GOD: welcome to Heaven I will answer any question you want now.
ME: why does Target have 25 checkout lanes with only 2 always open?
GOD: …
Cop: have you been drinking?
Stork: no
Cop: please step out of the vehicle and stand on one leg
Stork: you have no idea who you’re dealing with
What do you call a man who thinks women are easy to lie to?
Deceased
My co-workers found out when my birthday is so now I need to find a new job
My niece is a child psychologist.
For a 12 y/o, her diagnoses are remarkably accurate!
New children’s book I’m working on: “Nobody poops but you, you disgusting little freak”.
I just tried to start my car with my phone. You should know that my car has a keyless ignition. I’m pretty.
Cop: Do you understand your rights?
NASCAR driver: My what
Me: What did she say about me?
Friend: She said you ask too many questions
Me: She said that? Too many questions? Really? Me? …What else?
ME: *trying to remember name of someone I met 2 minutes ago*
BRAIN: “Nope. I got nothing. Unless you want complete lyrics to 90s songs?”
Congrats u survived pandemic so your reward is World War III
Me: Do you like my novel?
Publisher: it’s a tree
Me: I told you it was in the early stages
My husband is always teaching me new things. Like today I learned you can get a lot of exercising while cooking dinner if the smoke alarm keeps going off.
Don’t buy a giant skeleton from home depot.
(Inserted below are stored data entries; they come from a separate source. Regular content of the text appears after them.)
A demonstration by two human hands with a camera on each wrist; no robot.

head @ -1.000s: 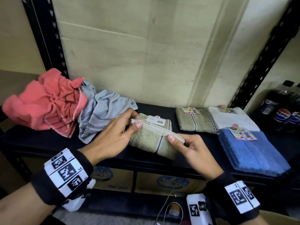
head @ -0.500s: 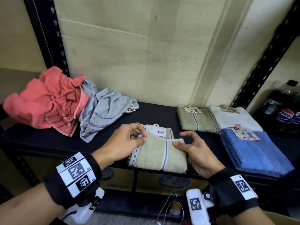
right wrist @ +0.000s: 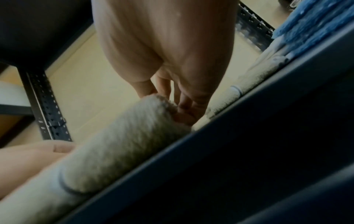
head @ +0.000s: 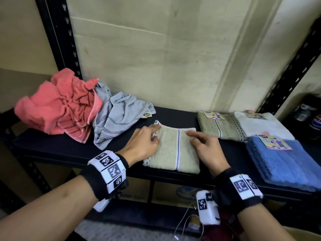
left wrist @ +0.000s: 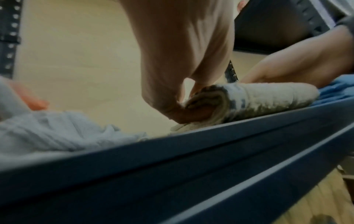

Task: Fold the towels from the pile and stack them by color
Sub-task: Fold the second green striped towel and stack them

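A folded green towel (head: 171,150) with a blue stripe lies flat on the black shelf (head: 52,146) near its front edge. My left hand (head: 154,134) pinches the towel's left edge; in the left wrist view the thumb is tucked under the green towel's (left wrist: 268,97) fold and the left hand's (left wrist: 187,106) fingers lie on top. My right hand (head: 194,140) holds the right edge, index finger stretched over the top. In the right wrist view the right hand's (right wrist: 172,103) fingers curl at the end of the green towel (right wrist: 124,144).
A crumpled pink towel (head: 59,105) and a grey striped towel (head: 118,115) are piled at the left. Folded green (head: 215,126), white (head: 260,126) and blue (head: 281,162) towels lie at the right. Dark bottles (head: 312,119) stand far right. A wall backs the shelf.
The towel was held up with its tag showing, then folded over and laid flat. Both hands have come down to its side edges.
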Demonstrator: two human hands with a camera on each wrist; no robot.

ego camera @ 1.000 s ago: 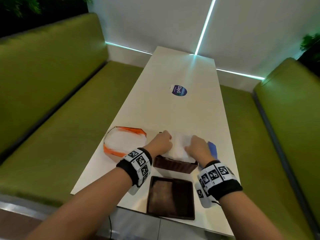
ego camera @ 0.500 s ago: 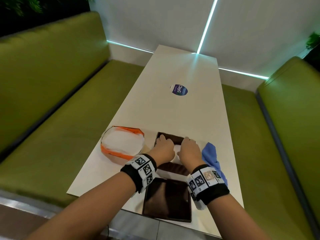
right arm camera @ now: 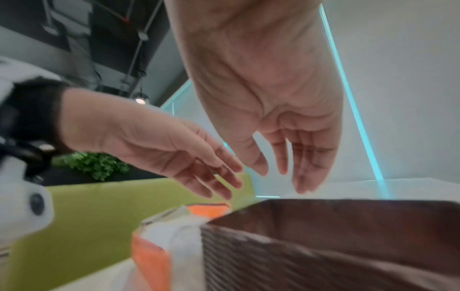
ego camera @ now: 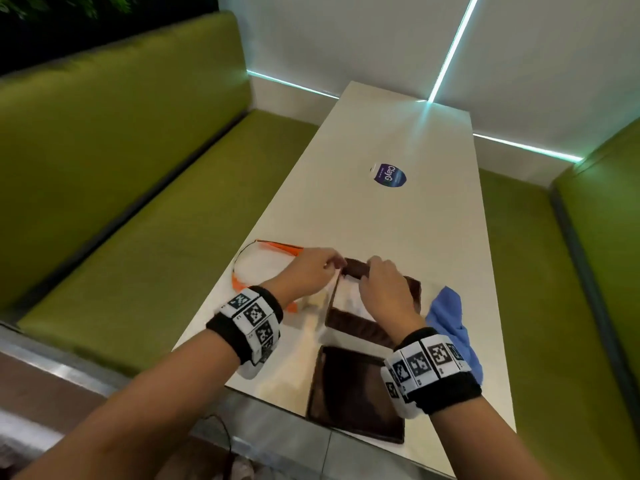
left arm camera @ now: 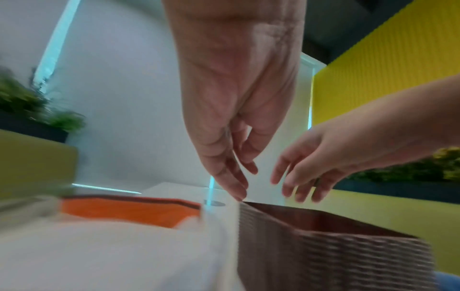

Adopt one from your local cemetery
My husband doesn’t think our family will eat a 5 pound bag of cheese and I’ve never been so determined to prove him wrong.
After many years of cat ownership you really understand cats… until you get a second cat.
Please sir. my nose. it is very runny.
Generic Tissue: don’t worry. i got half of this
sober me: where’s my phone?
drunk me: I’ll never tell
refrigerator: you’re not going to believe this
I’ve never understood why someone would rob a liquor store for the money.
Me, getting murdered: Those had better not be my fabric scissors, buddy.
MacGyver finally realized that he just might be overthinking things a bit.
When I’m feeling overwhelmed, I like to pretend I have Christmas movie problems like “Do I move back to the small town where my single Canadian handsome high school bf lives, and open a Chocolate shop?”
“I detest drama!” I declare with a flourish of my cape, and the back of my hand over my forehead.
My wife went on a lot of roller coasters when she was pregnant with our daughter Katelyn, and you can tell 🙁
16: If you could pick your own pronouns, what would they be?
Me: Well, I can and I choose cheesecake.
16: Cheesecake isn’t a pronoun.
Me: Yes, but everyone loves cheesecake.
16: Exactly, pick something else.
Be romantic. Send her a dozen of red flags 🤨
Inventor of rice cakes: What if chewing air made a noise?
Look, you can tell me what to do in an emergency and that’s fine, but I’m going to do what I do best, and that is panic.
Pro tip: When quickly pulling into your garage to avoid your neighbor be sure your garage door is all the way up.